Transportation systems benefit from AI through optimised routing and traffic management, which lower fuel consumption and emissions. Additionally, AI aids in developing advanced materials with lower environmental impact, fostering more sustainable production practices.

What are some real-world examples where AI has revolutionised processes, optimised resource utilisation, and contributed to environmental and social well-being?

Several real-world examples illustrate how AI has already transformed practices to enhance sustainability. 

Google’s DeepMind AI, for instance, has been employed to manage data centre cooling systems, resulting in a 40% reduction in energy used for cooling. Similarly, IBM’s Green Horizon Project in China uses AI to forecast pollution levels and provide actionable insights to reduce emissions, significantly improving air quality. 

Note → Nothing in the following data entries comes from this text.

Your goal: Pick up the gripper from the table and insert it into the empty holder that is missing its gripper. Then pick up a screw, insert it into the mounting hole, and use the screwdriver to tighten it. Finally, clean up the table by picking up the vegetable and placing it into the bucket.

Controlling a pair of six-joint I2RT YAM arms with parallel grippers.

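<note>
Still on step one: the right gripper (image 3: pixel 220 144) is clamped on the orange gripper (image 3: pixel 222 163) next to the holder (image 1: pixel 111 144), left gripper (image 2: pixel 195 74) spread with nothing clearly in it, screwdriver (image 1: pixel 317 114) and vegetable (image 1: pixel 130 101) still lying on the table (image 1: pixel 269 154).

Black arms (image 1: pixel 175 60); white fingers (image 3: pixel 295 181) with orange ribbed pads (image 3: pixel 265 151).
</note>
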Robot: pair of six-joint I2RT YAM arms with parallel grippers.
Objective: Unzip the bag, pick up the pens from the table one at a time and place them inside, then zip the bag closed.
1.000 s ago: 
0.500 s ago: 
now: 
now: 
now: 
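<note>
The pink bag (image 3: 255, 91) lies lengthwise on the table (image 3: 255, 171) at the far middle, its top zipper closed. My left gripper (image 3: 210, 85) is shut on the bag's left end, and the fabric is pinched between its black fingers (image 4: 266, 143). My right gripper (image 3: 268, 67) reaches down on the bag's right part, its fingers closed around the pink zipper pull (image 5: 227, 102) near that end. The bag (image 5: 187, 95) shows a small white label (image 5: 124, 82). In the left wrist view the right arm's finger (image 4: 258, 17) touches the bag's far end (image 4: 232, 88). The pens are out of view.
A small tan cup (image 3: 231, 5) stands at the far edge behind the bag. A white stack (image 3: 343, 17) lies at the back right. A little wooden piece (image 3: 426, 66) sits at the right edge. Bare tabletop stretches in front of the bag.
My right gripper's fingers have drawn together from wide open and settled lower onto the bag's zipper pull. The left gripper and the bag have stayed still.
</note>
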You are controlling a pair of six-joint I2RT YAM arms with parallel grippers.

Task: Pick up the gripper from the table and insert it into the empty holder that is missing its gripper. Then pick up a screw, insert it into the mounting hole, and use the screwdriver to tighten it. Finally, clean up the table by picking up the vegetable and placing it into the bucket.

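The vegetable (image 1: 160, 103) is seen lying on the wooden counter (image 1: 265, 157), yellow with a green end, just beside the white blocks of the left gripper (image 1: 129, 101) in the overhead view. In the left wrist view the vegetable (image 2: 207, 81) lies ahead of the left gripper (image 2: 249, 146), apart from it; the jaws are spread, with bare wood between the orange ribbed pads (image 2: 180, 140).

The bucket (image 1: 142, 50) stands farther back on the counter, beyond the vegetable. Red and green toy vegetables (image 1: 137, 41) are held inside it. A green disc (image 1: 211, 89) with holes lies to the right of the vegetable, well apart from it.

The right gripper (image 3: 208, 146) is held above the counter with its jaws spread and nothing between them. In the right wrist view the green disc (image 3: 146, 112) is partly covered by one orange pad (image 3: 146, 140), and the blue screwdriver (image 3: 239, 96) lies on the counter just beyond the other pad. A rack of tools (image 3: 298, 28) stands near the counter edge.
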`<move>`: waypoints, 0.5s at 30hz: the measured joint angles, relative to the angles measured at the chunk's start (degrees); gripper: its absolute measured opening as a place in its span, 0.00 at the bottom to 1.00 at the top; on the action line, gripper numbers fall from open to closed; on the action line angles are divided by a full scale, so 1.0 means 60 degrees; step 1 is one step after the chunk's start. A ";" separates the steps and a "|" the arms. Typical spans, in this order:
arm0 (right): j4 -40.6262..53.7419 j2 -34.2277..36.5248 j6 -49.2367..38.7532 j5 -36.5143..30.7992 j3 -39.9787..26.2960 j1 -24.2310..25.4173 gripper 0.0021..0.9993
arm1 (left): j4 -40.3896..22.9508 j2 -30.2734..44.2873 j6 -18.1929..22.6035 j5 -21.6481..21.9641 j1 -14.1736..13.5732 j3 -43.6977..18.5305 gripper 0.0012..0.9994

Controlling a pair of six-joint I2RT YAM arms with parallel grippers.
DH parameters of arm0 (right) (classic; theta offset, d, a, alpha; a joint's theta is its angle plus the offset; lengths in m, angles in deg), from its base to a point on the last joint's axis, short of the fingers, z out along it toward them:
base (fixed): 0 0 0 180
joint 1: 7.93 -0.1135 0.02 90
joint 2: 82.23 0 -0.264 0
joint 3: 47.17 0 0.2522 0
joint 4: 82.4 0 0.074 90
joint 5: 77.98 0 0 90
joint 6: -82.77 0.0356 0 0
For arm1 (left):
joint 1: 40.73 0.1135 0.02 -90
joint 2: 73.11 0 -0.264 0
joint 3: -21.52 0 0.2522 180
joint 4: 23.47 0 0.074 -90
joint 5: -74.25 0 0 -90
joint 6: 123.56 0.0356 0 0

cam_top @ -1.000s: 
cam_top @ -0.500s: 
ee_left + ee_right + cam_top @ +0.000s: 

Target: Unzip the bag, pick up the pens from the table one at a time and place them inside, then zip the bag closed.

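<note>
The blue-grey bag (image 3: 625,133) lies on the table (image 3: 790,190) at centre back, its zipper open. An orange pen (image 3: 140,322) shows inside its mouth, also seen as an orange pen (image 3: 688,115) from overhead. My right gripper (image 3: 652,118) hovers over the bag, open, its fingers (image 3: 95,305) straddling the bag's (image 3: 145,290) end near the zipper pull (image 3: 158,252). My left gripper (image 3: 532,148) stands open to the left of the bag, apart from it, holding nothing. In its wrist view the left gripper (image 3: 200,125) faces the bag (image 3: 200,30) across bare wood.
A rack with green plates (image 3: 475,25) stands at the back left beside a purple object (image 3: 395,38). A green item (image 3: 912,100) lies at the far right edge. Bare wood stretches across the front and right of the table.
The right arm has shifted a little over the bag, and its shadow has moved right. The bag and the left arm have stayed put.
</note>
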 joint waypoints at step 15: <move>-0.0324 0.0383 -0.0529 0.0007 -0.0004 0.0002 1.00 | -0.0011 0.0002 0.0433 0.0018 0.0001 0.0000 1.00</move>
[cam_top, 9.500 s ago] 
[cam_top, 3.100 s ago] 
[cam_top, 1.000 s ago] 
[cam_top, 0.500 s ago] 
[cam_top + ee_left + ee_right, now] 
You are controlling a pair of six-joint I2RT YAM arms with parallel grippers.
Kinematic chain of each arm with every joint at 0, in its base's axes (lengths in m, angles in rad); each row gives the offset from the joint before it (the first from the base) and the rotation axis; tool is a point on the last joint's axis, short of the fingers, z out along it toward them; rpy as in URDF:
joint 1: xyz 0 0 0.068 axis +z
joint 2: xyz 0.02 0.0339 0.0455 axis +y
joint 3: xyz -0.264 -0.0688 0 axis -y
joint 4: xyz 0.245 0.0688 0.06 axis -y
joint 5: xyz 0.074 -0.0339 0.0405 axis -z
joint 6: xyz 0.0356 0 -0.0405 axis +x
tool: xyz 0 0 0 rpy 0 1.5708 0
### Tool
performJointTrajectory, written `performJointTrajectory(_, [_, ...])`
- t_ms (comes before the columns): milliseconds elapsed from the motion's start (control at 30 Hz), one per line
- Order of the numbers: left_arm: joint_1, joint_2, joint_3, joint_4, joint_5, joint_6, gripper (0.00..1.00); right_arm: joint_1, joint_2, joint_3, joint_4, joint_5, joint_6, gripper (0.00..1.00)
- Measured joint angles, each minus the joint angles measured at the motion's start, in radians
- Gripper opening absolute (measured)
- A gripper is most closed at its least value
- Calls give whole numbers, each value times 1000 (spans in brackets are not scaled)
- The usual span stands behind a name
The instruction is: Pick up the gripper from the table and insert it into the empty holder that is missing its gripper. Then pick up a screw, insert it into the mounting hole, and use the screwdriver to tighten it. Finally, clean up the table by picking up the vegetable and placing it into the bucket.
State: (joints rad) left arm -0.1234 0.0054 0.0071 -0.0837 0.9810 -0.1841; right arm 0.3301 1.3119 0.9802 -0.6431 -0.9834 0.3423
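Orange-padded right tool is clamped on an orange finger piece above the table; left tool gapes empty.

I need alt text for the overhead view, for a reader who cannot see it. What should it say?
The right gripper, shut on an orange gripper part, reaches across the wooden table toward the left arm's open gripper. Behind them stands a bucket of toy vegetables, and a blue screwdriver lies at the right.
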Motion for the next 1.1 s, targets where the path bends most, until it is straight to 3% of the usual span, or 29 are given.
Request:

These examples underscore AI’s potential to not only optimise existing processes but also to innovate entirely new solutions for environmental and social well-being.

What challenges do organisations face when implementing AI for sustainability, and how can they overcome them?

Implementing AI for sustainability is not without its challenges. One significant hurdle is the high energy consumption of AI systems, which can offset the environmental benefits if not managed properly. 

Organisations must invest in renewable energy sources to power AI technologies sustainably. Additionally, there are concerns about data privacy, security, and the ethical implications of AI. Overcoming these challenges requires a collaborative effort across sectors, involving policymakers, businesses, and communities to establish robust frameworks and guidelines for AI deployment.

To overcome these challenges, businesses can adopt a multi-faceted approach. Investing in renewable energy to power AI operations, enhancing data management practices to ensure privacy and security, and developing interdisciplinary teams that combine expertise in AI and sustainability are essential steps. 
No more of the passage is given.